From the wealth of research data on cartilage repair, it can be distilled that synthetic polymers and hydrogels, whether biodegradable or not, cannot provide any adequate solution. We hypothesized, in part on the basis of data in the literature, that bioderived hydrogels built from (Gel and HA form a promising basis to research other formulations. The novelty of this study lies in our choice to add allogenic (porcine) DCM to the formulation. Note that the three components (Gel, HA, and DCM) are found in healthy cartilage. It was anticipated that DCM can bring growth factors and GAGs to the repair scene i.e., these components were expected to survive the treatments that are given to cartilage to remove the cells. The study took two further points into account: (i) use of photo-polymerizable derivatives of Gel and HA. This led to formulations that can be cured in situ, i.e., cavities with different geometries can then be filled and cured consecutively; (ii) use of decellularized porcine cartilage abstracted from a donor animal that is deficient in α-1,3-galactose gene, as a strategy to prevent rejection due to foreign-body immunogenicity.

Eight different hydrogel formulations consisting of GelMA, HAMA, and α-1,3-galactose- free DCM were subjected to a comprehensive analysis. The eight materials mimicked cartilage, not only in the sense that the three components occur in healthy cartilage, but also in the sense that the water content of the hydrogels is on par with that of healthy cartilage. First, experiments to establish the identity and purity of the eight materials were conducted. NMR was used to characterize GelMA and HAMA (Supplementary Fig. 1), FTIR spectra was used to analyze the composition of the materials (Supplementary Fig. 2). Histological staining and DNA content were used to assess the DCM. The main challenge of decellularization is to remove cellular components to reduce the immune response while maximally retaining the bioactive molecules. As we all know that cartilage tissue is very dense and it is difficult to remove cellular components. To overcome this difficulty, Weimin Fan et al23. used trypsin, deoxyribonuclease, and ribonuclease for decellularization, resulting in a large loss of GAG and collagen. In this study, the decellularization technology has been improved. The results of tissue staining and DNA content testing indicated that the cellular components were completely removed and the extracellular matrix (Stained in red), the collagen (stained in blue), the cartilage matrix (stained red), and the GAG (stained blue) are well retained (Fig. 1). After decellularization, the immunogenicity problem was resolved, and no inflammatory cells were found after implantation (Fig. 6).

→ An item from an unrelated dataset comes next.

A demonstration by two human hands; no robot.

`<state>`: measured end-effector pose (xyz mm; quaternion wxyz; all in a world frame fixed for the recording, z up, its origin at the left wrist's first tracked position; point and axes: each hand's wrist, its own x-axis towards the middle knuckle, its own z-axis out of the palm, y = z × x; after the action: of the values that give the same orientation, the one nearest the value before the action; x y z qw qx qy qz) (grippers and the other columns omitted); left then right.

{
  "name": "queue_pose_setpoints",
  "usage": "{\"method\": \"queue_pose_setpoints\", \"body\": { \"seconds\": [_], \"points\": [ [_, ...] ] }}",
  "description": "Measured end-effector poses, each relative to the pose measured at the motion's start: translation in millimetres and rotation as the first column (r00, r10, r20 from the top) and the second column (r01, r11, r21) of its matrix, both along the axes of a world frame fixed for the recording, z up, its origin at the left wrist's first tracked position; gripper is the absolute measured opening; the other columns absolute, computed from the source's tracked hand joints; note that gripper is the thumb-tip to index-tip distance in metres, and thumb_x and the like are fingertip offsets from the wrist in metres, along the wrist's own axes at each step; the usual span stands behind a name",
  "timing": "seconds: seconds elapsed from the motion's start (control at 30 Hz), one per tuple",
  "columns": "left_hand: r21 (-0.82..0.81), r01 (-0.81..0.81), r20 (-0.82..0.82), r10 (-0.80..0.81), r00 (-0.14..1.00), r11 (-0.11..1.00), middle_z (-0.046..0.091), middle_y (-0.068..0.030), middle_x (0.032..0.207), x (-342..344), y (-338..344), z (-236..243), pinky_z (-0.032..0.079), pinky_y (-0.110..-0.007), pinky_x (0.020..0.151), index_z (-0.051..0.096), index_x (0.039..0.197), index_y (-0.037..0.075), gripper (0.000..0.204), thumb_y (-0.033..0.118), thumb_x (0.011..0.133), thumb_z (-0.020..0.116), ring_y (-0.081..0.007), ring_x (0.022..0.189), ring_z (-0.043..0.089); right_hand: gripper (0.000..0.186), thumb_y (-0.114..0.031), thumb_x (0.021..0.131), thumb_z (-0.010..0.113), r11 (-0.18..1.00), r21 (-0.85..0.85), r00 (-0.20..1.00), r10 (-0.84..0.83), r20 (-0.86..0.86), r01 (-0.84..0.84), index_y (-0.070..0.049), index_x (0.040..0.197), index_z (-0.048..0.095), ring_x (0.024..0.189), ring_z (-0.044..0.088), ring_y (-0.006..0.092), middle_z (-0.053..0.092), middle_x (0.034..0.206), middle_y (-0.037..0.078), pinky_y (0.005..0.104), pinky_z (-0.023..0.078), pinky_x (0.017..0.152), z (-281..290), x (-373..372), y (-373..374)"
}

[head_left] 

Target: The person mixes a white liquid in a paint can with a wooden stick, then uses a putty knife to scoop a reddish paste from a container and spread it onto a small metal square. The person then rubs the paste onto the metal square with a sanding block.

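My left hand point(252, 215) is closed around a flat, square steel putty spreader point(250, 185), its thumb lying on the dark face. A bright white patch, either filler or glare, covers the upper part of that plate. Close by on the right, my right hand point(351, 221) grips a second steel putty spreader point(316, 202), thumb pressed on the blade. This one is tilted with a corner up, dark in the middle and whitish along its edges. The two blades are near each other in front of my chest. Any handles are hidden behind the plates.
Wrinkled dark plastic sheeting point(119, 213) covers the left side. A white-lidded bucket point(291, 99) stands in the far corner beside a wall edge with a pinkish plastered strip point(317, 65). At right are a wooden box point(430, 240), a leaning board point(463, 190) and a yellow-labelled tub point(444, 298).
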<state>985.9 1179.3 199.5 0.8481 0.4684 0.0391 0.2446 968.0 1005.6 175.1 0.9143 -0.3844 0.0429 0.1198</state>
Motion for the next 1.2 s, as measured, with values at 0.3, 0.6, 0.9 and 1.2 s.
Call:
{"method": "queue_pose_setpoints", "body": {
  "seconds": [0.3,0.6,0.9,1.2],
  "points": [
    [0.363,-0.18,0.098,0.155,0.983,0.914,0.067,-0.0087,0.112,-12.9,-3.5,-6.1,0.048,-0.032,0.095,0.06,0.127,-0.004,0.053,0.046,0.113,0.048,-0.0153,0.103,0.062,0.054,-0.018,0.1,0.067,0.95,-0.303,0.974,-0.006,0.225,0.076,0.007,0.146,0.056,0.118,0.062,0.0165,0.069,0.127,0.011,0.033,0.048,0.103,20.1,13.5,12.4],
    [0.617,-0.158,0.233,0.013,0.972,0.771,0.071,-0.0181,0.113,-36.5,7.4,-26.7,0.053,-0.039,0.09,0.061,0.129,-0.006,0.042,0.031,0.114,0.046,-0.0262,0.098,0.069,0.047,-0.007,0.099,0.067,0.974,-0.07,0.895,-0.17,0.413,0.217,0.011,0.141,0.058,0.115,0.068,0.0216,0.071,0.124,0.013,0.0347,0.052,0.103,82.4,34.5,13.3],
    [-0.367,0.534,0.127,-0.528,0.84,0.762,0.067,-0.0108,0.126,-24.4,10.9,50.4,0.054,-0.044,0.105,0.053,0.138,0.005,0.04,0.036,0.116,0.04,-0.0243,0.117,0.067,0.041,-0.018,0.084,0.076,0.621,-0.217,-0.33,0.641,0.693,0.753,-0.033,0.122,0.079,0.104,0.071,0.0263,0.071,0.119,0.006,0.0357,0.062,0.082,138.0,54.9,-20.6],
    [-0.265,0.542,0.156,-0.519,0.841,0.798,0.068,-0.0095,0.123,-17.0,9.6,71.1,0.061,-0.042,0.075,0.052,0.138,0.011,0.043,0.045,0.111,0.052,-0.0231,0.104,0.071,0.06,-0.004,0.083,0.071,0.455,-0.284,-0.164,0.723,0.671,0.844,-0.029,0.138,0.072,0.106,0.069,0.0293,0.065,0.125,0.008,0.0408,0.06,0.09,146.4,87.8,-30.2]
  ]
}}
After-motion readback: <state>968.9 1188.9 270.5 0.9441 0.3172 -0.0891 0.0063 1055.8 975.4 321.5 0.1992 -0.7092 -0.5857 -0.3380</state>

Secondly, relevant physical properties such as uptake of water, behavior under compression, and degradation were measured. The swelling ability of hydrogels is an indication of the degree of hydrophilicity and the unique feature has been shown to influence cellular behavior. On the other hand, substrate stiffness has been shown to be important for the modulation of cellular behavior, such as the regulation of phenotypes. Khademhosseini et al.32 analyzed the properties of GelMA/HAMA and reported that the swelling rate of GelMA/HAMA ranges from 10 to 55%, and the compressive modulus was 73 kPa approximately. When we change the composition of the material, the addition of DCM makes the swelling rate up to 110% (Fig. 2b), the compression modulus range from 66 ± 10 kPa to 300 ± 30 kPa (Fig. 2c), which is a significant improvement. Buling Wu et al.24 acquired the extracellular matrix derived from allogenic decellularized bone marrow mesenchymal stem cell sheets and applied to the reconstruction of osteochondral defects. The results showed that pure ECM does not have adjustable mechanical properties and needs to be fixed by blood coagulation in vivo. The reason for these problems may be that pure ECM is too soft and difficult to shape. An attractive way to overcome this problem is to form composite scaffolds with synthetic polymers. Fen Li et al.33 developed an electrospun cartilage-derived extracellular matrix (cECM) and polycaprolactone (PCL) composite nanofiber membrane. The challenge of the cECM/PCL is degradation. In vivo experiment results showed that the material has not completely degraded in 24 weeks, which is not conducive to the growth of new tissues. In vitro, the hybrid hydrogel confirmed that the material can be completely degraded within 6 h (Fig. 2d); in vivo, the histological staining results indicated that the material has been completely degraded after 2 months, and the new cartilage is well connected to the original tissue (Fig. 6).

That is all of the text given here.